AFGE tells the House Budget Committee that insourcing should be expanded, while contracting group calls for a halt to policy.

The largest federal labor union expressed concerns on Thursday that government employees will unfairly bear the burden of the Defense Department's efficiency initiative.

American Federation of Government Employees Public Policy Director Jacqueline Simon told the House Budget Committee the department likely will be unable to meet its goal of reducing service contractors by 30 percent during the next three years unless it greatly expands its efforts to bring private sector jobs back in-house.

"AFGE members in the Defense agencies, who have been doing more and more with less and less for several years, are understandably concerned what a combination of real reductions in contractors and a freeze on the civilian workforce will mean for their ability to perform their missions," Simon told the committee.

In August, Defense Secretary Robert Gates announced he was scaling back the department's insourcing plans, in part because the initiative had not achieved the expected savings.

Gates instituted a three-year hiring freeze at the Office of the Secretary of Defense, the combatant commands and Defense agencies. Insourcing, however, will be allowed to continue at the military services.

The union suggested Gates prematurely abandoned the insourcing efforts based on an incomplete analysis of two categories of work, rather than examining a broader spectrum of activities that have been subject to contracting.

In many instances, Gates said service contractors will not be automatically replaced by civilian employees. But Simon suspects Defense's mission will suffer if more in-house workers are not brought on to replace the contractors.

"AFGE members are very concerned that, for the third administration in a row, the civilian workforce will bear a significantly disproportionate share of the sacrifices necessary to achieve efficiency," Simon said. "As history shows, DoD has repeatedly frozen and shrunk its civilian workforce, resulting in wasteful wholesale privatization as well as widespread losses of critical in-house capacities."

But the leader of a contractor trade association told the committee that the department's insourcing plans have gone awry due to a lack of strategic focus.

Stan Soloway, president and chief executive officer of the Professional Services Council, argued some Defense insourcing transitions have been based on arbitrary personnel and cost savings quotas. In other instances, Defense agencies did not conduct a fair public-private cost comparison, often excluding the long-term health care or retirement benefits of government employees, he said.

"The department's insourcing process has been marked more by efforts to meet those [head count and dollar] targets and survive presumptive budget cuts than by strategic workforce efforts focused on the kinds of skills the department needs most and that the secretary set out to address," Soloway said.

PSC suggested Defense be required to analyze the total life-cycle costs of performing the work in-house for all insourcing actions that are not deemed to be inherently government or that are so critical they must be performed by federal employees.
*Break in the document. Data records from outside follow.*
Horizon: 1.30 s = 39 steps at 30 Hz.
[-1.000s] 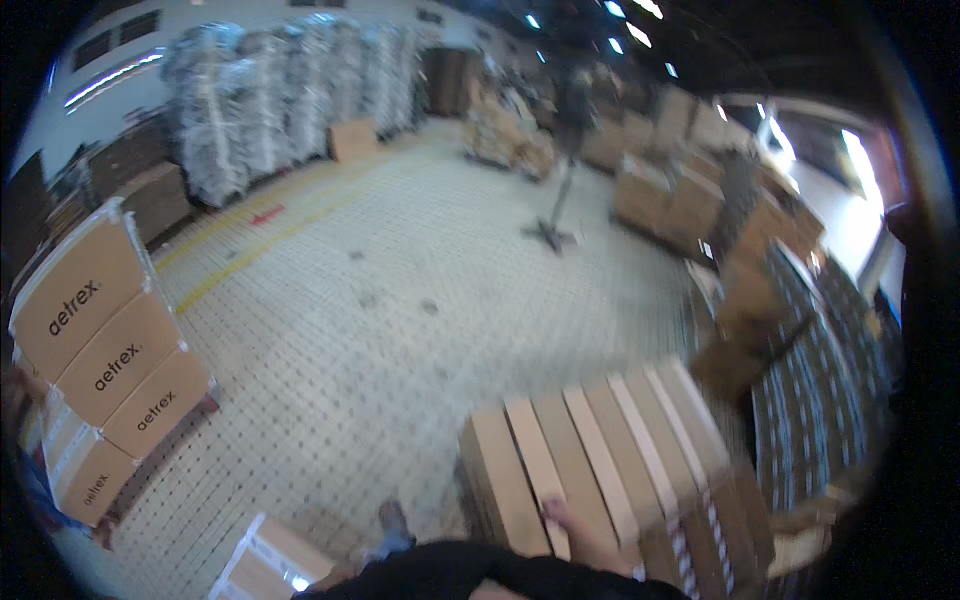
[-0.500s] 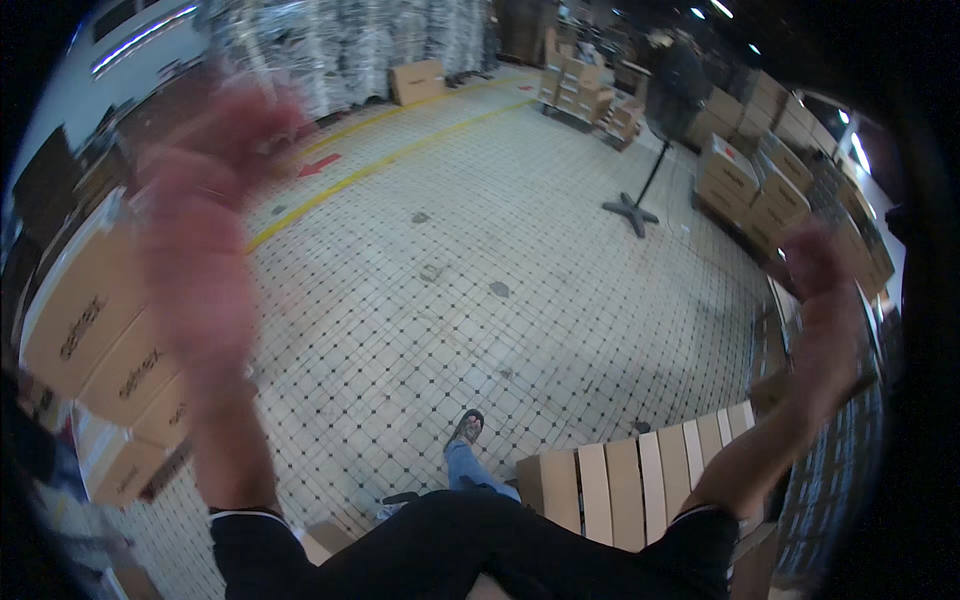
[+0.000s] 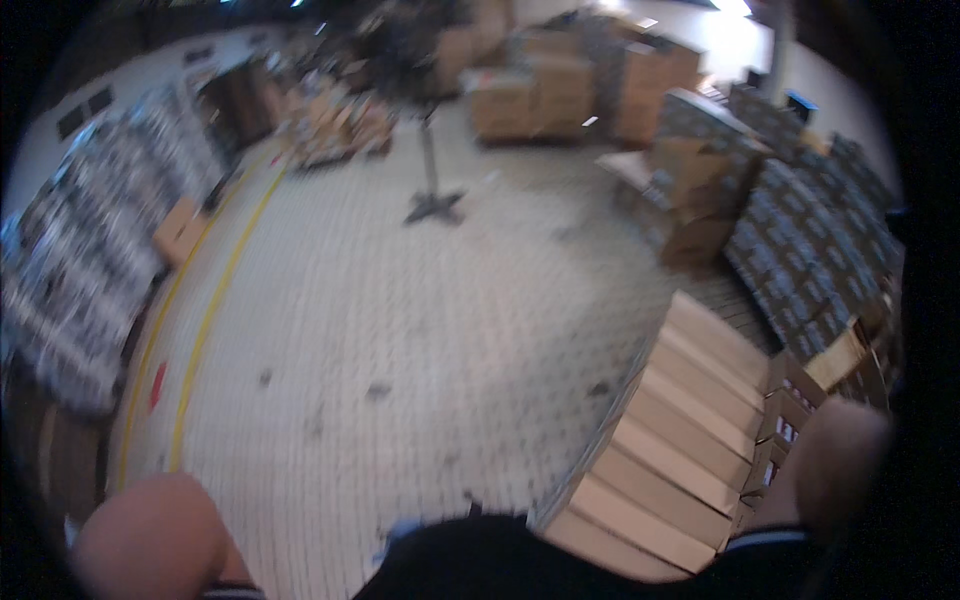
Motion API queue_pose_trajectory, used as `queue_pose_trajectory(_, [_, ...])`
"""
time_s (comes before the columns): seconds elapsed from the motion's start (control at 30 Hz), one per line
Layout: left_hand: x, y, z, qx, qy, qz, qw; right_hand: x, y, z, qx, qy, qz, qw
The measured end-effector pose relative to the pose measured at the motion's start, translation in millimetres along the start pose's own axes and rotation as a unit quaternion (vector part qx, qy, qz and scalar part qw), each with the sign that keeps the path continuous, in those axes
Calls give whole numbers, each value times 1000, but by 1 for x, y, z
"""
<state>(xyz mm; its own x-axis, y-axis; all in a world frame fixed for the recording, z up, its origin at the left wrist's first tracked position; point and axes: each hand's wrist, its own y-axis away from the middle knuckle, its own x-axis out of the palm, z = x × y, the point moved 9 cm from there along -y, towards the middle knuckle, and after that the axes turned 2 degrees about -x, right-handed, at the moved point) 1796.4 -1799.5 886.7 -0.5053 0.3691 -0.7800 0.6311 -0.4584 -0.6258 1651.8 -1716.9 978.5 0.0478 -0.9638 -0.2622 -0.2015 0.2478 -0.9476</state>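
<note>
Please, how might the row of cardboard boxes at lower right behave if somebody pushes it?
The row of cardboard boxes would probably shift rather than roll, given its flat faces. It may feel fairly stiff, as the edges look straight. Weight is unclear: contents are hidden.

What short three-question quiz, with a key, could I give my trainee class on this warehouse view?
1. True or false: the row of brown cartons lies nearer the person's right arm than the left arm.
2. Multiple choice: what colour are the long lines along the left side of the floor? A) blue B) yellow C) green
3. Open: which hand's fingers can you make out?

Key: 1. True. 2. B. 3. Neither; parts of both arms show, but no fingers.
</note>
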Motion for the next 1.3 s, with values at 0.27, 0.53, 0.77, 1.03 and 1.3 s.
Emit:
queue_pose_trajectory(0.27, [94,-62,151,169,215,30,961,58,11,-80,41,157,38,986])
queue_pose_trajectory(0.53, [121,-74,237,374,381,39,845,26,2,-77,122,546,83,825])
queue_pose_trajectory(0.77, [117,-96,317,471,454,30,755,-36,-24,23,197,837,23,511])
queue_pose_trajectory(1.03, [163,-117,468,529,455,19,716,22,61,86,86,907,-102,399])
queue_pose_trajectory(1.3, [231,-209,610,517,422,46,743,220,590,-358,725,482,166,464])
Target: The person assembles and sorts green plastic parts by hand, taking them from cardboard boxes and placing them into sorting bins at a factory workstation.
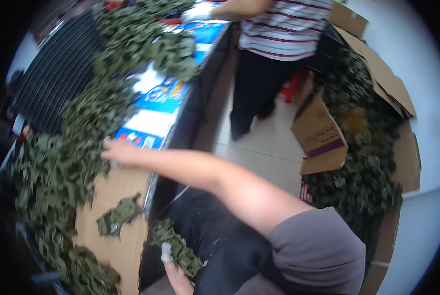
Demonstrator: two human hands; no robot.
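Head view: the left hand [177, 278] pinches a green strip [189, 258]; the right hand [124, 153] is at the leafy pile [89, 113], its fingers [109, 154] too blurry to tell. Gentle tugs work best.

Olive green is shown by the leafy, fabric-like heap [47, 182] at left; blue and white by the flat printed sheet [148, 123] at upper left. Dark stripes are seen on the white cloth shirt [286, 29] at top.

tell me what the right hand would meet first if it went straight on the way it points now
The right hand would likely first meet the heap of green leafy pieces to its left; depth is unclear, so it may be touching them.
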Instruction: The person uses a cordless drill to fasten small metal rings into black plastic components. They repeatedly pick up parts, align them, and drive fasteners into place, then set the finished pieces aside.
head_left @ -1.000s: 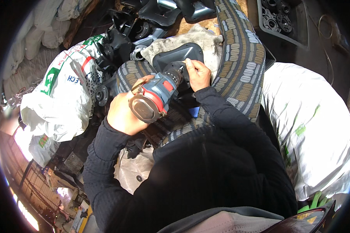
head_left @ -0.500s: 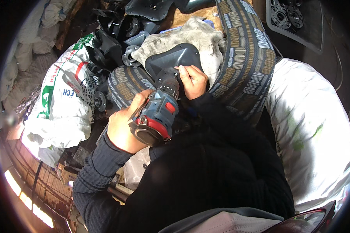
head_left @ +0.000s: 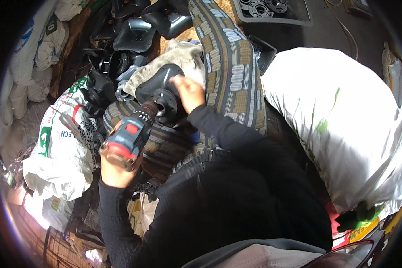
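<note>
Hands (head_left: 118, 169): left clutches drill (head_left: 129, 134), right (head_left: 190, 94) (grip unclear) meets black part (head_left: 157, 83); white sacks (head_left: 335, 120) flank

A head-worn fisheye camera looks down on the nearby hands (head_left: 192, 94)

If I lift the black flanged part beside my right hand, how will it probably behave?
The black flanged part is probably stiff: its flared shape shows no sagging. Its smooth, shiny surface may feel slippery. The round flange might let it roll or tip.
</note>
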A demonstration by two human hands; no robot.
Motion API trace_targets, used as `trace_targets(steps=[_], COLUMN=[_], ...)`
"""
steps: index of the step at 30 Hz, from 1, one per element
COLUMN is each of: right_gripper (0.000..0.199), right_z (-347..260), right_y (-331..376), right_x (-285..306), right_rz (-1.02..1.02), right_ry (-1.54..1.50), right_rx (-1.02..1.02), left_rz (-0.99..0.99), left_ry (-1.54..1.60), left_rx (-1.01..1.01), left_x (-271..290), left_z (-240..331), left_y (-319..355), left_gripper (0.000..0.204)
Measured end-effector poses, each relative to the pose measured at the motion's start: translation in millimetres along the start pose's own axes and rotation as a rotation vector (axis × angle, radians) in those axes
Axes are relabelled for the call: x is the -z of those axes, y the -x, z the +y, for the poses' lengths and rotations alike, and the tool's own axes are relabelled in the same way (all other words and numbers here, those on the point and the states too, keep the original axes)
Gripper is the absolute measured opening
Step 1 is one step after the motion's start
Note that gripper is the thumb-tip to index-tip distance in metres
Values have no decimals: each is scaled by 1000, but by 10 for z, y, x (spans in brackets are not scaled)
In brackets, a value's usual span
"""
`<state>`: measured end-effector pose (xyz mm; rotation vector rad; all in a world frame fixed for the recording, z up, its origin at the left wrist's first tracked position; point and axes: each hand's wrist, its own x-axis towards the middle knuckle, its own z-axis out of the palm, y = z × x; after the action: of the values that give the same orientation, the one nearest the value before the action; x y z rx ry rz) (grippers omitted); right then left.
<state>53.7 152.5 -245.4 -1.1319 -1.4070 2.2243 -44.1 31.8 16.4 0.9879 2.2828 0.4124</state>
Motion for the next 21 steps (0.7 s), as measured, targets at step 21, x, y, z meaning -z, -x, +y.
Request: trace_targets(steps=[21], right_gripper=[50], right_z=[-870], right_y=[688], right_x=[370], right_rz=[-800], right_ry=[-986], right_rx=[-698], left_rz=[75], left_ry=[-6], left_rx=[-175], left_x=[-266], left_z=[51], left_y=[910], left_gripper=[41])
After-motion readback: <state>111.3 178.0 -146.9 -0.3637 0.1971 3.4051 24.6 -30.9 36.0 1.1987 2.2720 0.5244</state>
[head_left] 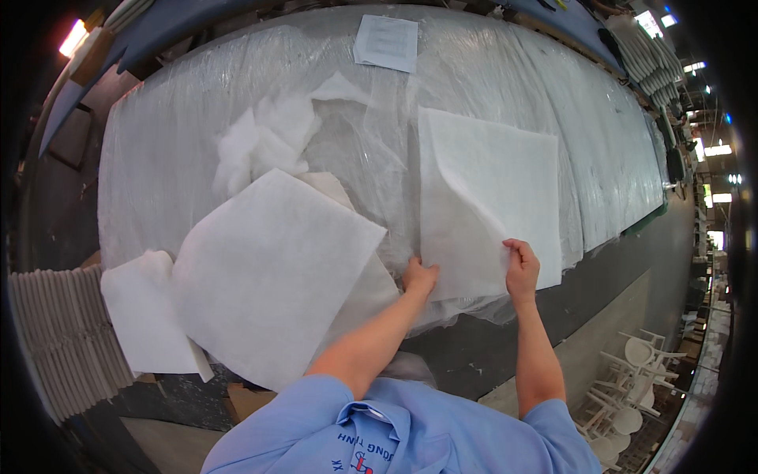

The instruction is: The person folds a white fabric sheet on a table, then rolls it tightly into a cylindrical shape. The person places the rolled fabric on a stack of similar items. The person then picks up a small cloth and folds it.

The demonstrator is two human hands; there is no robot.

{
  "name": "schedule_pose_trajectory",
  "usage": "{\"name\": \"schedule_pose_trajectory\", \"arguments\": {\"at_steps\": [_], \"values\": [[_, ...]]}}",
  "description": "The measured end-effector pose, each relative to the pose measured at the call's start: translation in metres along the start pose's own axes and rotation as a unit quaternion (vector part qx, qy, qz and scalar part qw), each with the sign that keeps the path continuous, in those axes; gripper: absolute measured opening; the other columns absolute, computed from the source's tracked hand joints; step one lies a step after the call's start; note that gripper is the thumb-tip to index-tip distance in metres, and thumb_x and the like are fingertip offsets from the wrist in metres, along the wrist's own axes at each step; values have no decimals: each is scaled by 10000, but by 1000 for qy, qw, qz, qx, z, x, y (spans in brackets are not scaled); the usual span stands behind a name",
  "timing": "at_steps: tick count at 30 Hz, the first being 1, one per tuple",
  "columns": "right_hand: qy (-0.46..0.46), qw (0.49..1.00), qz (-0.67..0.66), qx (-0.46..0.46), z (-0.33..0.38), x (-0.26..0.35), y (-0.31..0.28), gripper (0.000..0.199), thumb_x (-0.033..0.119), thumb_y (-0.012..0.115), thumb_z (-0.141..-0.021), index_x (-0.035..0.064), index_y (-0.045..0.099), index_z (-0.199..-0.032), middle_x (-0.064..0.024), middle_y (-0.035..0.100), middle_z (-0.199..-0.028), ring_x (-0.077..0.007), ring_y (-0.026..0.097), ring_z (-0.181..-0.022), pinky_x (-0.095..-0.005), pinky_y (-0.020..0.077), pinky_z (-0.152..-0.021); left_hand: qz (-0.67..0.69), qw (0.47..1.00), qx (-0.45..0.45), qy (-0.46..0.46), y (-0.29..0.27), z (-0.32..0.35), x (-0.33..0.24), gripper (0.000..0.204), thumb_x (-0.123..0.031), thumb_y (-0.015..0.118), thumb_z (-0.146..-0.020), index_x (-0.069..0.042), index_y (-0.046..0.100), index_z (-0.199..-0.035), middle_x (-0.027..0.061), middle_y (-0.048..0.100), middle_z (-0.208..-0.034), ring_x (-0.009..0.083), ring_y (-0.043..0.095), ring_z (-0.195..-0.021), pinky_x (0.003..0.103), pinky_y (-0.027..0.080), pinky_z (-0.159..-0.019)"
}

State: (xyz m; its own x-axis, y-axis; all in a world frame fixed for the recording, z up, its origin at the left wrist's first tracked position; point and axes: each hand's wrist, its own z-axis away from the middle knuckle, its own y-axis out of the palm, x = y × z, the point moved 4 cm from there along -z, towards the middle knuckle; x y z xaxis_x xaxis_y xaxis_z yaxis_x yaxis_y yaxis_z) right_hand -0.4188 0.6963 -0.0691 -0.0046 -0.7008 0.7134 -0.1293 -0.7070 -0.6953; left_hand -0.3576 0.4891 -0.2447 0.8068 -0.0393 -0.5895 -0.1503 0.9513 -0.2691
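A square stack of thin white padding sheets (505, 158) lies on the plastic-covered table, right of centre. Its top layer is partly lifted, with a curved fold running down toward the near side. My right hand (522, 271) pinches the raised edge of that layer between thumb and fingers. At the stack's near left corner, my left hand (421, 278) is closed on the sheet's edge, its fingertips partly hidden. Left of my left arm, a larger white padding piece (272, 268) lies at an angle over other pieces.
Loose fluffy wadding (272, 134) sits beyond the large piece. A smaller folded white pad (150, 312) overhangs the table's near left, beside a stack of grey-white padded panels (71, 340). A paper sheet (386, 43) lies at the far side. White chairs (632, 387) stand on the right floor.
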Motion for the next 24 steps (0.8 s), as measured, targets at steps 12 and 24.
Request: {"name": "schedule_pose_trajectory", "arguments": {"at_steps": [12,24], "values": [[128,986,-66,81,-18,-12,-15,262,198,699,-972,-16,761,-1109,-64,736,-1008,-124,644,-908,-268,502,-851,49,903,-18,426,21,109,-82,81,-177,757,-829,-128,727,-885,103,635,-947,354,636,-913,481,479,-755],[112,994,-13,-5,-36,-31,-51,159,101,677,-969,46,676,-1119,36,545,-739,-52,456,-665,-240,371,-601,38,984,4,173,17,86,-48,581,-276,804,-853,-56,475,-1278,185,563,-1246,379,587,-1149,469,475,-959]]}}
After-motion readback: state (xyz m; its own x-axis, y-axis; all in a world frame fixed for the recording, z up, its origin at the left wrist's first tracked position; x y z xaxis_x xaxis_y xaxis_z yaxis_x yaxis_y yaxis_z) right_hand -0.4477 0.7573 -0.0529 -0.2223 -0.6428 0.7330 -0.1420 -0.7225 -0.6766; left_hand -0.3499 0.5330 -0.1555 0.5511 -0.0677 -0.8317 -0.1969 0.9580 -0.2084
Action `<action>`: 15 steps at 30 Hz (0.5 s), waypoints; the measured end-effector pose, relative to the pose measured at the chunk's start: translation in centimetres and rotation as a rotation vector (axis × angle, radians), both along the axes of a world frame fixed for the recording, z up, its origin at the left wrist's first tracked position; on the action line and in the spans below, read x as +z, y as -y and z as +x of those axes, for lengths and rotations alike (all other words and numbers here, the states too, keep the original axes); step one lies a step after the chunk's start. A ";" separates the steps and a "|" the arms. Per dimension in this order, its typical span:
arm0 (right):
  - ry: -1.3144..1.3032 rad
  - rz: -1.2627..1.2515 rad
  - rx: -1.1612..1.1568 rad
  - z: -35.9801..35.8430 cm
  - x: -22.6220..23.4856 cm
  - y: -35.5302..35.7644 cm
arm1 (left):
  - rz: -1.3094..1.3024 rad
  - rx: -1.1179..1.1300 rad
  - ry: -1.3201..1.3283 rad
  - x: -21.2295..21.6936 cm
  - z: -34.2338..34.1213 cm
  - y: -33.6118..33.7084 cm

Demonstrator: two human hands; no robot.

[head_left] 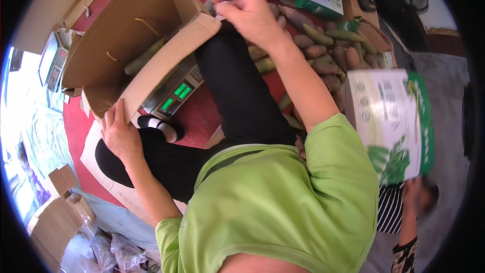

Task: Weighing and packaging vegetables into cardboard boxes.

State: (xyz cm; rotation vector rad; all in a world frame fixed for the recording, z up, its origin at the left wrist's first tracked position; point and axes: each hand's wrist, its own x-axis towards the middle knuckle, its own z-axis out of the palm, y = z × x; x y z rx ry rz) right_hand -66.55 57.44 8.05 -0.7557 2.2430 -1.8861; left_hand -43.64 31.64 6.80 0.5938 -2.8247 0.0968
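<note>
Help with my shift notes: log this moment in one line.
left hand: on carton flap, near end | right hand: at flap's far end | carton: open, long green vegetable inside | scale: display lit green

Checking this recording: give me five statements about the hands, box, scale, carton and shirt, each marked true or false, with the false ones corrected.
1. The left hand touches the open cardboard box. True.
2. The digital scale has a dark display. False: its display is lit with green digits.
3. The right hand is buried in the pile of tubers. False: it is raised, its fingertips at the far end of the box's near flap.
4. A green-and-white carton is on the person's right. True.
5. The person's shirt is red. False: it is light green.
</note>
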 end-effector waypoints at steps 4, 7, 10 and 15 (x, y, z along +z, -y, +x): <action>0.311 0.048 -0.259 3.0 -5.3 -8.6 | 0.007 0.021 0.012 -0.1 -0.1 0.0; 0.451 0.170 -0.372 6.4 -12.7 -14.3 | -0.012 0.022 0.040 -0.2 -0.3 -0.1; 0.335 0.533 -0.385 11.0 -21.2 -19.6 | -0.030 0.029 0.044 -0.5 -0.2 -0.2; 0.609 0.796 -0.492 18.5 -26.8 -25.8 | -0.040 0.006 0.033 -1.0 0.1 0.0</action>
The government does not have to conduct a cost comparison when insourcing for functions in those two categories.

"This analysis should also include an assessment, made on the basis of reasonable market research, of the potential benefits that might accrue through a new competitive award process, or through contract adjustments negotiated with the incumbent contractor," Soloway said. "Finally, there should be an analysis of the impact of an insourcing decision on small businesses prior to finalizing the decision."

As of June 30, more than 16,500 new civilian positions have been established across the department as a result of insourcing contracted services, Thomas Hessel, a senior analyst in the Office of the Undersecretary of Defense for Personnel and Readiness, told Government Executivein August.

More than half these positions were brought in-house because the work was determined to be inherently governmental, closely associated with inherently governmental, or otherwise exempt from private sector performance, he said. The initiative will add 12,000 new civilian positions in fiscal 2011, said Hessel.